Measuring L1/SMEM throughput on V100 using nvprof

Hi, I’m trying to measure the aggregate throughput between SMs and L1 cache/SMEM when running my code. Initially, I thought gld_throughput is the metric what I was looking for, but gld_throughput doesn’t seem to cover local, texture and shared memory loads.

So I’m now using the sum of gld_throughput, local_load_throughput, tex_cache_throughput and shared_load_throughput. Is this method sound?

Thank you.

You should really be using Nsight Compute to profile architecture Volta and newer. I’ve provided links below to help you get up and running.

What exactly are you trying to measure?

https://developer.nvidia.com/blog/using-nsight-compute-to-inspect-your-kernels/

https://docs.nvidia.com/cupti/Cupti/r_main.html#r_host_derived_metrics_api

Thanks, I will use Nsight Compute instead.

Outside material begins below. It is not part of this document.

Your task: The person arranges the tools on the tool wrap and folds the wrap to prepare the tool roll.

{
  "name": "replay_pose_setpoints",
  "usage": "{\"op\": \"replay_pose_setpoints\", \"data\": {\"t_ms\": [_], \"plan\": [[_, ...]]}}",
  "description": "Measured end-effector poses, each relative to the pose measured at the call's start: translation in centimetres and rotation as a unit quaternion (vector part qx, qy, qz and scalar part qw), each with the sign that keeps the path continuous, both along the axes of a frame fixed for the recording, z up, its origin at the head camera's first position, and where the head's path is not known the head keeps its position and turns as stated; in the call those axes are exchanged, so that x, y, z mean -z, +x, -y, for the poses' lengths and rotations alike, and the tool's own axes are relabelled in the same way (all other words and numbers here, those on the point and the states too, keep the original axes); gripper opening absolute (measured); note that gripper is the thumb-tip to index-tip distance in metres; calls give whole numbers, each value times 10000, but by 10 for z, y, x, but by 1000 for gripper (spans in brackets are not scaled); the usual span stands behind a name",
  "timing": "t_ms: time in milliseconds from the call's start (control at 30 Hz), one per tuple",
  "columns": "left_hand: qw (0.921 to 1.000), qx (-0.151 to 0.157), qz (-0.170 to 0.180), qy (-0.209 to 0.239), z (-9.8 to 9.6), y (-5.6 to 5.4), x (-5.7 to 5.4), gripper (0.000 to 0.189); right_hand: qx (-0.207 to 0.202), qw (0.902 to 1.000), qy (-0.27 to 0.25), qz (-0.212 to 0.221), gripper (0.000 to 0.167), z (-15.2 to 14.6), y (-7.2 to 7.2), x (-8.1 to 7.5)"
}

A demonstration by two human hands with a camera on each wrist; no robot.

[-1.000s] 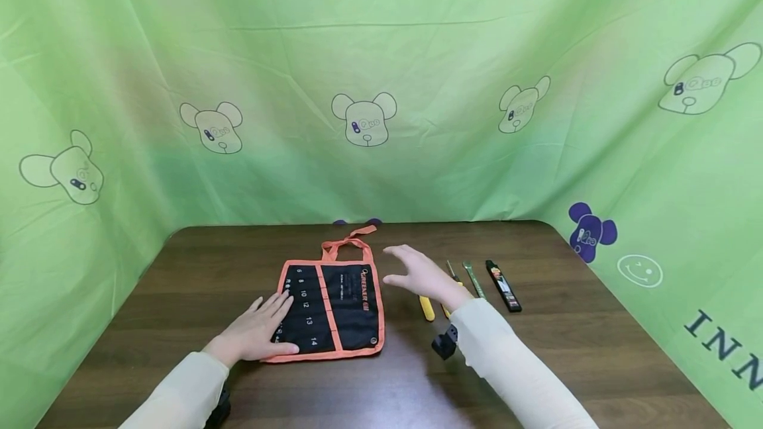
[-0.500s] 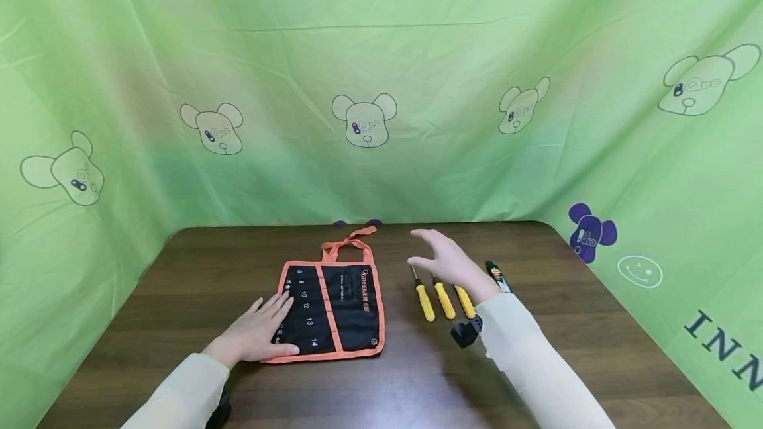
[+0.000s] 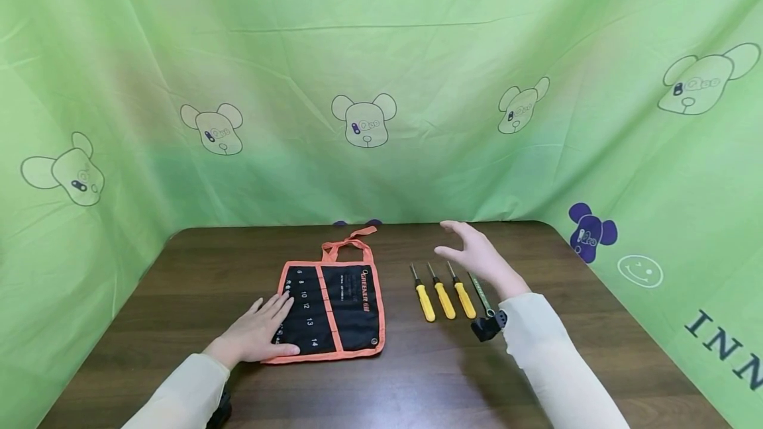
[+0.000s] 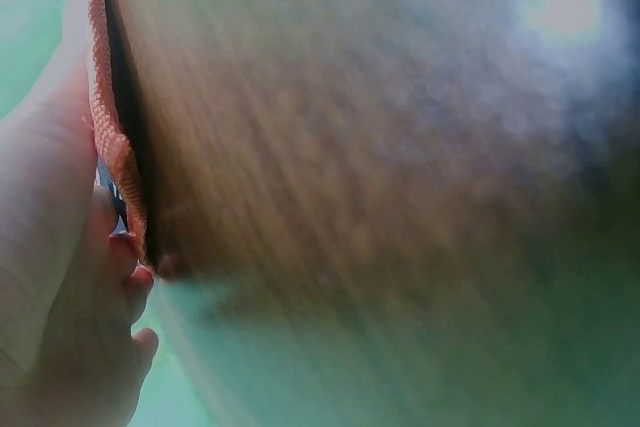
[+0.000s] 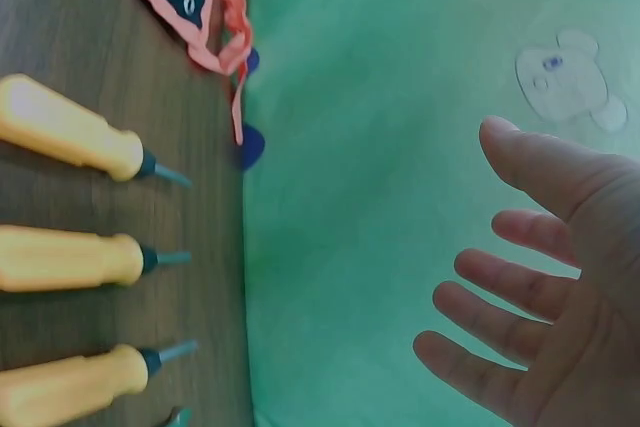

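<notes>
Three screwdrivers [image 3: 441,292] are lying on the counter [image 3: 357,396] beside a pouch [image 3: 353,313], probably light, rigid, best gripped by their handles [image 3: 465,300]; my left hand [image 3: 255,330] is resting flat on the pouch, my right hand [image 3: 481,258] hovering empty, fingers parted.

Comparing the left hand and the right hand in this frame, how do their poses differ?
The left hand rests on the left side of the black tool pouch, while the right hand is raised and touches nothing.
The left hand sits lower in the head view; the right hand appears higher, near the green wrench.
Both hands are bare, with fingers uncurled.
</notes>
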State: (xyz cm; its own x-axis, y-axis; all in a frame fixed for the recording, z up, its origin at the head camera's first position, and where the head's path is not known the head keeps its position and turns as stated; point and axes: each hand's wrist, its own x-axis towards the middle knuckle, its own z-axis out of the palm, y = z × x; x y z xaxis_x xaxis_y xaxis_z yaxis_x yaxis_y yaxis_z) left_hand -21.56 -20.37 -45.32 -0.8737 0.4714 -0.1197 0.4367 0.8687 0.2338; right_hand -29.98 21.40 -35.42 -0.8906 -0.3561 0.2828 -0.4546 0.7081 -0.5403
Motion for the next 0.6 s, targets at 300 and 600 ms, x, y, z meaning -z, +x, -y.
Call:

I am trying to make a hierarchical roofline plot to analyze my kernel and need to measure L1, L2 and HBM throughput. The paper below does the same analysis I’d like to achieve. Hope this is clear enough.

nsight compute has a roofline capability built in

I tried but it’s only showing the HBM roofline. Is there a way to plot L1 and L2 rooflines?